(Résumé du document original qui suit, généré par une I.A.)
Pourquoi le régime ne marche pas dans les maladies chroniques
Malgré un suivi rigoureux du régime Seignalet ou d’autres régimes similaires, beaucoup de malades chroniques constatent l’absence de guérison ou une aggravation de leur état. Asthme, polyarthrite, cancer, diabète, maladie de Crohn, sclérose en plaques restent parfois résistants aux régimes stricts. Le pourquoi de cet échec est souvent mal compris.
Le régime alimentaire ne doit pas être perçu comme une méthode miracle seule. Il s’agit d’un véritable traitement, d’une thérapeutique de fond qui sert de base aux traitements médicaux. Pourtant, la complexité d’application, le manque de rigueur, les entorses répétées (comme un repas « exceptionnel » par semaine, un verre de vin…) compromettent son efficacité réelle. Nombreux sont ceux qui pensent suivre le régime Seignalet alors qu’ils ne respectent pas toutes ses recommandations, notamment concernant le blé, les produits laitiers et l’élimination stricte des aliments transformés par l’Agro-industrie.
Le point clé du régime tient dans la réparation de la perméabilité intestinale, facteur majeur dans l’aggravation des maladies chroniques. L’alimentation moderne induit une inflammation chronique qui transforme la paroi intestinale en une mauvaise « passoire » laissant passer vers le sang des molécules toxiques, bactéries ou virus, stimulant de manière excessive le système immunitaire et encrassant les organes cibles. C’est ce dérèglement immunitaire et inflammatoire qui alimente la chronicité des pathologies.

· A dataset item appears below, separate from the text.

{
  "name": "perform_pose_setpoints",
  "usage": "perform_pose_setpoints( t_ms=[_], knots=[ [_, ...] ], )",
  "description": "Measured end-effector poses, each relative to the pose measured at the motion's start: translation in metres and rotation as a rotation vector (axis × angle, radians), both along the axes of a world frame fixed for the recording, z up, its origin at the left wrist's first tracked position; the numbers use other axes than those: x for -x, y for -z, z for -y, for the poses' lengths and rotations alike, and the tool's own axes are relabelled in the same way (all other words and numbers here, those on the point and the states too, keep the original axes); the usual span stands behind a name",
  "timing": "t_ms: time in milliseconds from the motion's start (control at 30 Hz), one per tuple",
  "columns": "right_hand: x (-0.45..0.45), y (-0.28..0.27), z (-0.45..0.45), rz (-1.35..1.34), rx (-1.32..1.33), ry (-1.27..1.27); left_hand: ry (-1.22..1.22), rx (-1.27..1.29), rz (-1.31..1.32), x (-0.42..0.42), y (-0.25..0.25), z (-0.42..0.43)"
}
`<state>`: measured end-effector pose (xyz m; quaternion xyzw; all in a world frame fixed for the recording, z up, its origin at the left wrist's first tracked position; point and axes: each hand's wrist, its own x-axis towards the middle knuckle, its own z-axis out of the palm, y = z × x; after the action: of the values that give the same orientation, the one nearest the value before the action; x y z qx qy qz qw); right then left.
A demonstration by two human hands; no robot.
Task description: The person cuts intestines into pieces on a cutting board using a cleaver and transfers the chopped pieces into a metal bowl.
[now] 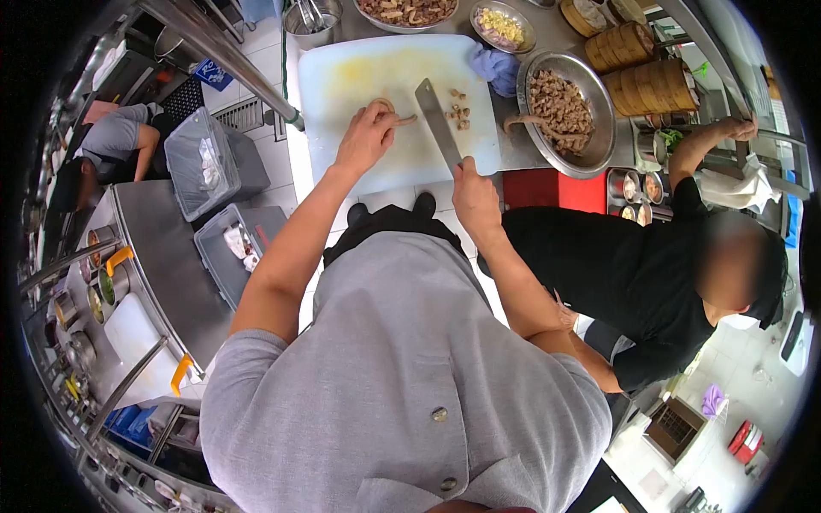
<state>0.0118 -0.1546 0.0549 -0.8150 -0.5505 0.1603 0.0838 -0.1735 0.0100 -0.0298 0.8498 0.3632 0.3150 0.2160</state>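
Observation:
On a white cutting board (359,77), my left hand (368,141) presses its bent fingers onto a thin brownish strip of meat (405,120). My right hand (475,198) grips the handle of a cleaver (439,126), its broad blade angled across the board just right of the strip. Several small diced meat pieces (462,113) lie beyond the blade. To the right stands a steel bowl (604,145) holding chopped meat (560,101), with another long strip (523,122) hanging over its near-left rim.
A blue cloth (496,67) lies at the board's right corner. Behind are a bowl of yellow-white pieces (501,28), a bowl of brown pieces (405,10) and bamboo steamers (646,88). A co-worker in black (599,256) stands close at right; another person (120,141) bends at far left.

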Motion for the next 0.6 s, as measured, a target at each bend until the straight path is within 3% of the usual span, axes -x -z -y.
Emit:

Au-delà du régime, il est crucial d’identifier et d’agir sur les autres facteurs aggravants : tabac, alcool, drogues, stress, troubles du sommeil, médicaments agressifs… Le traitement hippocratique passe par une hygiène de vie rigoureuse, excluant toute négligence ou exception au protocole alimentaire. Une infime transgression peut suffire à relancer l’inflammation (Car l’immunité déclare la guerre pour peu de choses…!) et compromettre les bénéfices obtenus.
Enfin, il convient de rappeler que le régime alimentaire est l’outil principal, le traitement de base, et que tous les traitements chimiques ou alternatifs ne sont que des soutiens secondaires. Leur usage imprudent peut même parfois perturber le processus de réparation intestinale.